My advice is to ask them whatever you want to know. If it's something that will give you an unfair advantage, they won't tell you. Exam-related questions that have brought concrete answers for me:-How will the exam be structured? (They'll almost certainly tell you this anyway as it gets closer.)-Do you want us to mention or recognize cases by name? -Do you want us to draw conclusions about the issues we discuss? (I've had some who didn't)-How do you want us to deal with splits in authority (assume majority rule vs. discuss majority and minority rule)-Do you want us to discuss policy issues? Will there be a separate policy question? -What do you think is the best way to study for your exam?-Is there anything you see when grading exams that irritates you? (One prof responded that he HATED it when people brought up things we hadn't discussed in class that they clearly had gotten from commercial outlines)

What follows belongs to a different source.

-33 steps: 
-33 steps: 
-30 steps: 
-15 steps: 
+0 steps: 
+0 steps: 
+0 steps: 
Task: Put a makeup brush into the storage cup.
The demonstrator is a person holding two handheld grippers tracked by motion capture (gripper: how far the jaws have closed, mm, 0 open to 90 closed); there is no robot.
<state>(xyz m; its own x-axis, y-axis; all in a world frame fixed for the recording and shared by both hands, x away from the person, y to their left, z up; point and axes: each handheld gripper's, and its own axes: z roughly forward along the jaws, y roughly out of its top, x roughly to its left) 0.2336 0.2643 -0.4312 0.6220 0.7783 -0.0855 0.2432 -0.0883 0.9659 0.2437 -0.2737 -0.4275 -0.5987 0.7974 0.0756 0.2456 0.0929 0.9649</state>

First off, don't necessarily count on hard work getting you anywhere near the top of your class. Iit really depends on how close you and the instructor are in terms of views and approaches. I've seen students with a firm grasp of the material fall flat on their ass because they and the instructor differed on interpretations of the law or formatting of exam responses or whatever.Given this, my number one piece of advice is to visit your professor as often as possible. What I did was write down a list of questions from the day's reading assignment and take them to the professor in office hours. Not only does this help you clarify the more confusing points of the material, but you can see how the professor approaches the subject. My property professor, for instance, was focused heavily on policy implications. I made sure I studied up on those aspects of her class, and sure enough I got the only A+ on the final.As for outlining, there's no harm in starting the outlines early provided you rework what you've written as the term goes. If you choose to start the outline at the beginning of the term, be willing to reorganize it whenever you add new sections. I found the constant exposure to the material combined with the need to try and fit whatever I'd just learned into the structure of my outline really helped me understand and remember things when finals came.Other than that, just do practice exams and see if you can get your professor to look over your answers. Again, its really all about understanding what they want to see on an exam and giving it to them. On a slightly different, as a transfer student to my current university my advice on that is to apply early and don't give up hope if your first term grades aren't what you'd hoped. I was only top 40% my first term, but I managed to up my GPA substantially the second term and now I'm going to a top 20 school. Hell, even if you're not near the top of your class you can still likely transfer. I had a friend who was barely top 50% and she's now at Cardozo.Hope that helps, and good luck to ya!